■ **Activity**: Only part of the listing is needed, namely the lines from its start through the line with "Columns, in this", and they should be retyped exactly.

■ **Given entries**:

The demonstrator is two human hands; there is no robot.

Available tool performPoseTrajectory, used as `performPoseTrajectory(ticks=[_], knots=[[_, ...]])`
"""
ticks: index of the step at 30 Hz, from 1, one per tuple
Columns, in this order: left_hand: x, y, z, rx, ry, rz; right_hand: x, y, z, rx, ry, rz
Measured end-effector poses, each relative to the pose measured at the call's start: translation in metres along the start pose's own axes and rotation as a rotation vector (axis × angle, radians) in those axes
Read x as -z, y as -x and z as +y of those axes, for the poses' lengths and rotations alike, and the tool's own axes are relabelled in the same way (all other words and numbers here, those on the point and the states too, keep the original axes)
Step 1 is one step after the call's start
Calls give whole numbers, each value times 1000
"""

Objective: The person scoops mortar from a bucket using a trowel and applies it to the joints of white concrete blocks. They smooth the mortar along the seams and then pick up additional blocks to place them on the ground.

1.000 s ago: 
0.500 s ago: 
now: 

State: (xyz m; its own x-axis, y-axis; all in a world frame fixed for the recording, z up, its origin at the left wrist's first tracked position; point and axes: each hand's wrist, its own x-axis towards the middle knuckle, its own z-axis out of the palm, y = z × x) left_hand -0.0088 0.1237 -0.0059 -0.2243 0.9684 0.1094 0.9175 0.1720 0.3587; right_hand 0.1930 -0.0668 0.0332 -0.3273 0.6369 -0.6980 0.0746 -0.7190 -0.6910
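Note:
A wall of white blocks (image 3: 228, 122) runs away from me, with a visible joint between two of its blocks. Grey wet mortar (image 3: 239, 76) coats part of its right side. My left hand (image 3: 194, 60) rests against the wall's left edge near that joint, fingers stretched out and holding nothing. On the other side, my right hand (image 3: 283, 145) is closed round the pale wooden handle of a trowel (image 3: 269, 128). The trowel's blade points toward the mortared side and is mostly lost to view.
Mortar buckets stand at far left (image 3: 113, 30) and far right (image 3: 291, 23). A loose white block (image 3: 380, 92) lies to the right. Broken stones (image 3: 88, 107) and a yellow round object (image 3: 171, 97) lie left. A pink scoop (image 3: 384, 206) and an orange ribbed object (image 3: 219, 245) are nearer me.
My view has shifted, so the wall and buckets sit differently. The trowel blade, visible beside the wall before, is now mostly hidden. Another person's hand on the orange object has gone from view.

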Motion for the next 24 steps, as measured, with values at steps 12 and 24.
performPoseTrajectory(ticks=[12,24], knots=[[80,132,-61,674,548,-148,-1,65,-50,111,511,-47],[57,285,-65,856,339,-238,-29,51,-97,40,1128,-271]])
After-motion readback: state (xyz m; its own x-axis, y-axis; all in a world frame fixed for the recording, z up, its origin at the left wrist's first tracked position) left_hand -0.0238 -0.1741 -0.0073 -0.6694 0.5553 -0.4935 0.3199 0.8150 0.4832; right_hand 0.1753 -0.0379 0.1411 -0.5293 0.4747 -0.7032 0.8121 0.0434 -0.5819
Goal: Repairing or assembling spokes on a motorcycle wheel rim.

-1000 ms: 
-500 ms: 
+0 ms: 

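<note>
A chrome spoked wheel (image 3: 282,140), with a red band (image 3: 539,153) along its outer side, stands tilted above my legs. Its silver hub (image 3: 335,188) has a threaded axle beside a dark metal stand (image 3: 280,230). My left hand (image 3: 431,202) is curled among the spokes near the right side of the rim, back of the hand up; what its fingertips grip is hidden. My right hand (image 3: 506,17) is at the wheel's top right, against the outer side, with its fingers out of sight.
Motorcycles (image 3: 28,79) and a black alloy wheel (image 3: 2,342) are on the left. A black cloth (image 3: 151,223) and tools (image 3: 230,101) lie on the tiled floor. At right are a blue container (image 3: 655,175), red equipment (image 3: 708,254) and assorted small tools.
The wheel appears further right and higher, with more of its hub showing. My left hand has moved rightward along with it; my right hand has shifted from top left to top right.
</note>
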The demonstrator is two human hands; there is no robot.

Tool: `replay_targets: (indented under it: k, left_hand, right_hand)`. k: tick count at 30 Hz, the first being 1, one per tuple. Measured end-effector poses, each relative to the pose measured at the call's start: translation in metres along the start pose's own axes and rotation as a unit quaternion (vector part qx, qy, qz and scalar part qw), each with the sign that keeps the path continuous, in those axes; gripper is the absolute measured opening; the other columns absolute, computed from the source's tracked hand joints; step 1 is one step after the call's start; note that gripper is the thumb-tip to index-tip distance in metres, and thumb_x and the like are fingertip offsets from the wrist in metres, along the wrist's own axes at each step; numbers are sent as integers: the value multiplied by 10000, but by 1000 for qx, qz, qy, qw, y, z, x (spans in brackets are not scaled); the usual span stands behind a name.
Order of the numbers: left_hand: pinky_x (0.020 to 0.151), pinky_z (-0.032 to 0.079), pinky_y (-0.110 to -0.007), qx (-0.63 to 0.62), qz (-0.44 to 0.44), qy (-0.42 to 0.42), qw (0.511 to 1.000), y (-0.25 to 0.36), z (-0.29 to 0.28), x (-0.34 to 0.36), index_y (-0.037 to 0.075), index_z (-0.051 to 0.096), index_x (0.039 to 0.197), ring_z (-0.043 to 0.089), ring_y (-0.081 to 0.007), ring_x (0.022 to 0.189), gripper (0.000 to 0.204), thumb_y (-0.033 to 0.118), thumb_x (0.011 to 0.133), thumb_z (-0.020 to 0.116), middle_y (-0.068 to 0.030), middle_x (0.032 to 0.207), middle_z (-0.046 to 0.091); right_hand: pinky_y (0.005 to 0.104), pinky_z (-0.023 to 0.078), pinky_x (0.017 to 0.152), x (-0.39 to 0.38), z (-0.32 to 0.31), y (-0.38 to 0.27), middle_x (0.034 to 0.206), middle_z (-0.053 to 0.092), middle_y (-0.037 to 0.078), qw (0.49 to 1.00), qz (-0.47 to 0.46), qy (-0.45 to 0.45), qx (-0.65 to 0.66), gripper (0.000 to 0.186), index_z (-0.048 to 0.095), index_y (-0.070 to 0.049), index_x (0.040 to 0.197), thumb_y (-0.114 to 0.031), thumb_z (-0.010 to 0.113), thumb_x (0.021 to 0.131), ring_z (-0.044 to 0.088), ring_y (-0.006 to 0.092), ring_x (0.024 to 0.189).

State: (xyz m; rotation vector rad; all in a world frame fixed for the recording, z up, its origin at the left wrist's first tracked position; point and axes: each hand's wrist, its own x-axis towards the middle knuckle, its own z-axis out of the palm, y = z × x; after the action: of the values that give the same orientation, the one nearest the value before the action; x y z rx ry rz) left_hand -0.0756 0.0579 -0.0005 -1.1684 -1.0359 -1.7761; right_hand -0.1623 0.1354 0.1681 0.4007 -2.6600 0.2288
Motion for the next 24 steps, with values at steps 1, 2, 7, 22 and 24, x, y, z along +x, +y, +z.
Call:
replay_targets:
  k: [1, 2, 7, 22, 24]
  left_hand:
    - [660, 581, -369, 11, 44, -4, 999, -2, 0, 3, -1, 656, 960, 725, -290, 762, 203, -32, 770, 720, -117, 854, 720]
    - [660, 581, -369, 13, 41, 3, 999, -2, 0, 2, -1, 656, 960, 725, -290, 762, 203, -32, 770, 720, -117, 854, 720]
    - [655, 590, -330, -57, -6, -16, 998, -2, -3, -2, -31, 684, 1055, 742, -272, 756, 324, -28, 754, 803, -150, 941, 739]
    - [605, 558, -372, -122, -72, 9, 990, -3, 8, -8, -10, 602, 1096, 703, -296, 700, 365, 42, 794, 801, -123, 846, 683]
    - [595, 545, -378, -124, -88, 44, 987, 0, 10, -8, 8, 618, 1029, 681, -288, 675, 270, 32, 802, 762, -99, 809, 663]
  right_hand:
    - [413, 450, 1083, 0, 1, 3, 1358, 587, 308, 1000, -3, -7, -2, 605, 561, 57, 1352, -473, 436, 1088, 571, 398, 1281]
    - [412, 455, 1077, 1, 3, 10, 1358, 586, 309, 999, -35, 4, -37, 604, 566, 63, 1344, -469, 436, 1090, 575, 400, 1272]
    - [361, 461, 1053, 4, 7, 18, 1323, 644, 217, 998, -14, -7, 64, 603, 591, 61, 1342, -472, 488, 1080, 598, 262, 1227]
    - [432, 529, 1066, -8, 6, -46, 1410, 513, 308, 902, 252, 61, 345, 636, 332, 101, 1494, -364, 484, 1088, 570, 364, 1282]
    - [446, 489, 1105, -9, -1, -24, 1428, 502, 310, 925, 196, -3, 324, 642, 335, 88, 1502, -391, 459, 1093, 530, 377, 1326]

■ **Output for this exercise**:
The demonstrator is two human hands; there is no robot.

Available tool performPoseTrajectory, used as `performPoseTrajectory(ticks=[_], knots=[[_, ...]])`
"""
ticks: index of the step at 30 Hz, from 1, one per tuple
Columns, in this order: left_hand: x, y, z, rx, ry, rz; right_hand: x, y, z, rx, ry, rz

The exercise has been answered completely.